Brief
Print, word for word, every line from the beginning of the listing up to and including the line with "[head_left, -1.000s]". Pictures are to be excluded.

Given information
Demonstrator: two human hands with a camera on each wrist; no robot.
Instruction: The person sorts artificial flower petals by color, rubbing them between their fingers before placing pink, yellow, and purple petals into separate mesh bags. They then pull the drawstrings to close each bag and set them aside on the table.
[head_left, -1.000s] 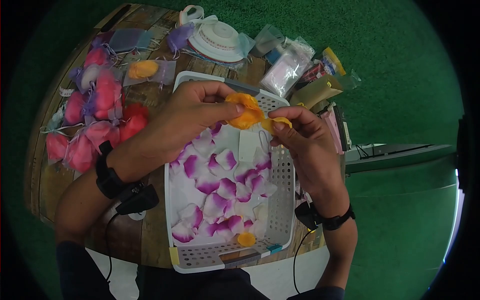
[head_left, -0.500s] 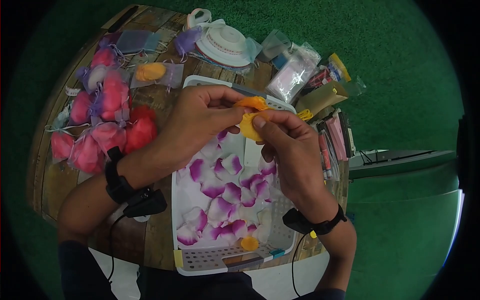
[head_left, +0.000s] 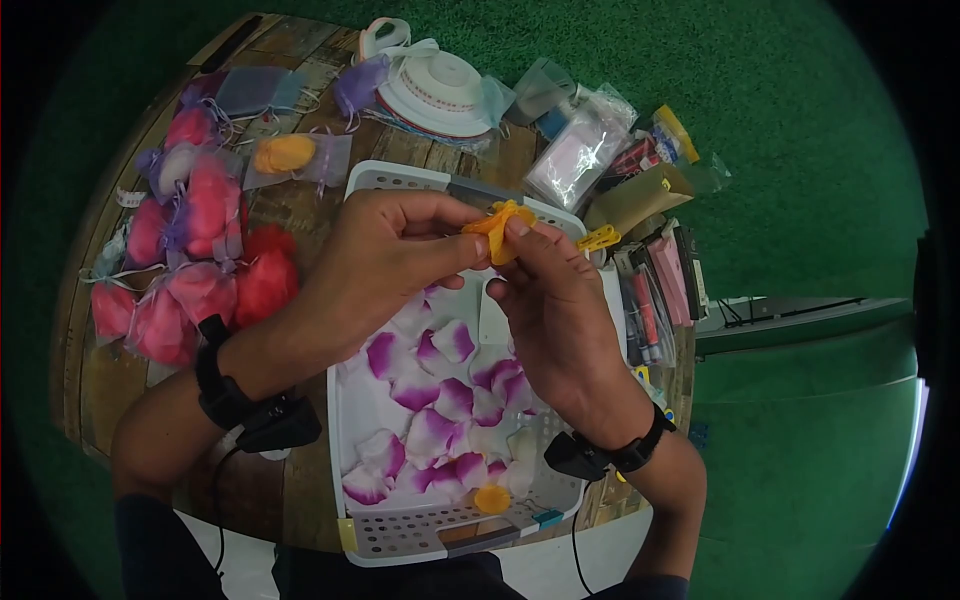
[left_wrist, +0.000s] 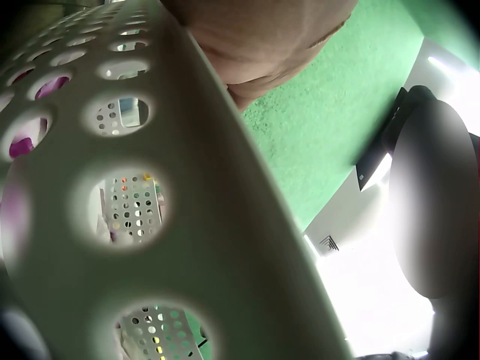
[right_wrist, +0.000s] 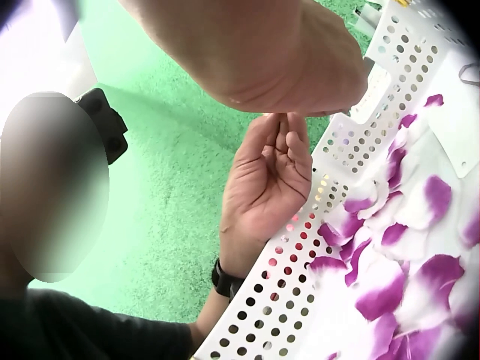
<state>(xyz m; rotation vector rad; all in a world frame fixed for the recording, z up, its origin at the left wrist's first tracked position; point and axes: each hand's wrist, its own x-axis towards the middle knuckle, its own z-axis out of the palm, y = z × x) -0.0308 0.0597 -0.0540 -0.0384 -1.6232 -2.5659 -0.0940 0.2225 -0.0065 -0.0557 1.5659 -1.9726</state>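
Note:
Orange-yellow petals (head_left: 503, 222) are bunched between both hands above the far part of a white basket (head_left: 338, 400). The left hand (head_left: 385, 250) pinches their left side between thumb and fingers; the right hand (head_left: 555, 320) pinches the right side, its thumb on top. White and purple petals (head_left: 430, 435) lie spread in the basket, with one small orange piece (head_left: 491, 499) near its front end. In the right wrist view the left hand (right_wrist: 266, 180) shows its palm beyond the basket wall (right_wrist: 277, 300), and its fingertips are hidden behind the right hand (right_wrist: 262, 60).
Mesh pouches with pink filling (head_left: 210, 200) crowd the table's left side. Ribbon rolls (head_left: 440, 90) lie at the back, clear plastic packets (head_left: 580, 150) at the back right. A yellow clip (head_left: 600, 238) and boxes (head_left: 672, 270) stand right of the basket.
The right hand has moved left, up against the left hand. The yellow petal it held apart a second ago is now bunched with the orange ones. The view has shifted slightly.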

Problem solution
Demonstrator: two human hands with a camera on each wrist; no robot.
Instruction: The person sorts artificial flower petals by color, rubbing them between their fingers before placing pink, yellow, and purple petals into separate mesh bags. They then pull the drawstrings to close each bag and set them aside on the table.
[head_left, -1.000s] 

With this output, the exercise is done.